Hollywood and the Defense Department have enjoyed a symbiotic relationship for decades. The Pentagon has allowed filmmakers to shoot their projects on military bases, Navy ships, or other locations, and weighs in on filmmaking processes. The military benefits from positive portrayals of service members, and moviemakers benefit from authentic settings and technical expertise.
But as China’s ruling Communist Party has developed increasingly advanced censorship and surveillance tools, countless American companies — including Hollywood studios — have sought to comply with Beijing’s demands while attempting to dodge stateside pushback.
Chinese government censors can be unpredictable and demanding. They pushed the producers of “Spider-man: No Way Home” to remove the Statue of Liberty, according to Puck. And they wanted the filmmakers of “Lightyear” to cut a short same-sex kiss, according to CNN. Neither of the studios complied, and neither film was released in mainland China.
In its new rule, the department will also weigh any “verifiable information” from people who aren’t connected to the production who indicate that the film could comply with a censorship demand.
Once DOD greenlights cooperation on a project, the agency assigns an officer to work with the filmmakers. From now on, the production company must notify that person “in writing of such a censorship demand, including the terms of such demand, and whether the project has complied or is likely to comply with a demand for such censorship.”

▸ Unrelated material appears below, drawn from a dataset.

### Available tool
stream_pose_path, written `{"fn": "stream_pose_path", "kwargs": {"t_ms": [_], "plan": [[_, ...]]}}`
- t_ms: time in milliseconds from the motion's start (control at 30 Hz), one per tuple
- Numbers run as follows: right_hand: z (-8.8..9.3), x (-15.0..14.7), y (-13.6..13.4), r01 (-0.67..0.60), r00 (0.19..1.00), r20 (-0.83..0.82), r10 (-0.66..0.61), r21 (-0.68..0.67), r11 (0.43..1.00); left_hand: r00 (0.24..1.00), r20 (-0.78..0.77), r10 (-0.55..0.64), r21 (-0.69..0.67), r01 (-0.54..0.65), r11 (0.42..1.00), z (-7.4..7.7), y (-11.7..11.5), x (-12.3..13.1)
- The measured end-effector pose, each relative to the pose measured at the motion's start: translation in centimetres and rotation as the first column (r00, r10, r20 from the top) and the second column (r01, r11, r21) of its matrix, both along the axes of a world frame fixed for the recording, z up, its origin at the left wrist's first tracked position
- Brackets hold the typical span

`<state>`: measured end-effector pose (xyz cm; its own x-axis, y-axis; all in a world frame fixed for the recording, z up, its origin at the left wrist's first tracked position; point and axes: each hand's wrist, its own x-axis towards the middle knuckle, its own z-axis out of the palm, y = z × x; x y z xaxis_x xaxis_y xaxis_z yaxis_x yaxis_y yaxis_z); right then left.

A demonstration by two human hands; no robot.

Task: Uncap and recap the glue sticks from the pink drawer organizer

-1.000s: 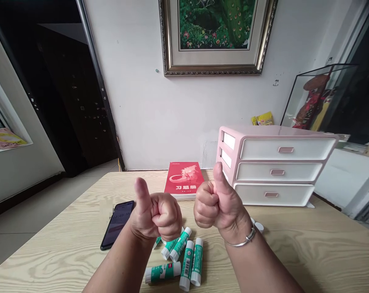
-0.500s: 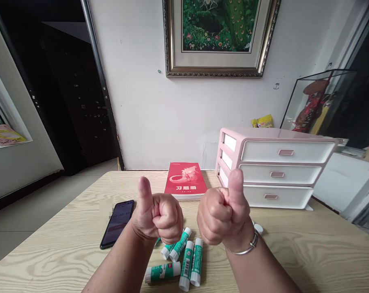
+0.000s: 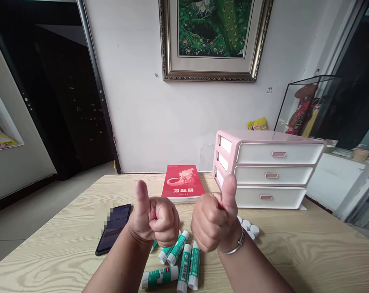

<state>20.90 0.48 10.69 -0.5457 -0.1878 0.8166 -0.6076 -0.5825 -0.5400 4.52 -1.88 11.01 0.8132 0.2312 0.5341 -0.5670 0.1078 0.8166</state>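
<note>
My left hand (image 3: 157, 219) is raised over the table with its fingers curled into a fist and its thumb pointing up. My right hand (image 3: 213, 219) makes the same thumbs-up beside it, a silver bangle (image 3: 235, 248) round the wrist. Nothing shows in either fist. Below and between them lie several green-and-white glue sticks (image 3: 184, 266), partly covered by my left hand. Small white round caps (image 3: 254, 230) sit in a cluster behind my right wrist, some of them hidden.
A phone (image 3: 113, 230) with a timer lies left of my left forearm. Behind the hands is a red book (image 3: 183, 183). A pink and white drawer unit (image 3: 274, 177) stands at the back right of the wooden table (image 3: 294, 248), near the wall.
The view has shifted slightly, so the scene sits a little lower and to the left. More white caps show beside my right wrist. Both hands keep their thumbs-up shape.
</note>
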Motion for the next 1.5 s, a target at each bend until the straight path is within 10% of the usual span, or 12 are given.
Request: {"fn": "stream_pose_path", "kwargs": {"t_ms": [1267, 1400, 1500], "plan": [[0.1, 0.7, 1.2, 0.204, 0.956, 0.217, -0.198, -0.006, 0.979, 0.997, -0.006, 0.083, -0.061, -0.083, 0.995, -0.1, 0.6, -0.2], [0.4, 1.1, 1.5, 0.534, 0.707, 0.464, -0.534, 0.145, 0.833, 0.945, -0.099, 0.313, -0.01, -0.315, 0.949, -0.6, 1.4, -0.5], [0.3, 1.5, 1.4, 0.803, 0.262, 0.555, -0.789, 0.329, 0.498, 0.677, -0.273, 0.684, 0.197, -0.656, 0.728, -0.9, 2.0, -0.5]]}}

Cruz said he was pleased with the new rule.
“The Chinese Communist Party spends billions on propaganda and censorship,” he said. “For years Hollywood helped them by censoring movies so they could be screened in China, while still working with the U.S. government to get those very same movies developed.
“This new guidance — implementing the legislation I authored in the SCRIPT Act — will force studios to choose one or the other, and I’m cautiously optimistic that they’ll make the right choice and reject China’s blackmailing.”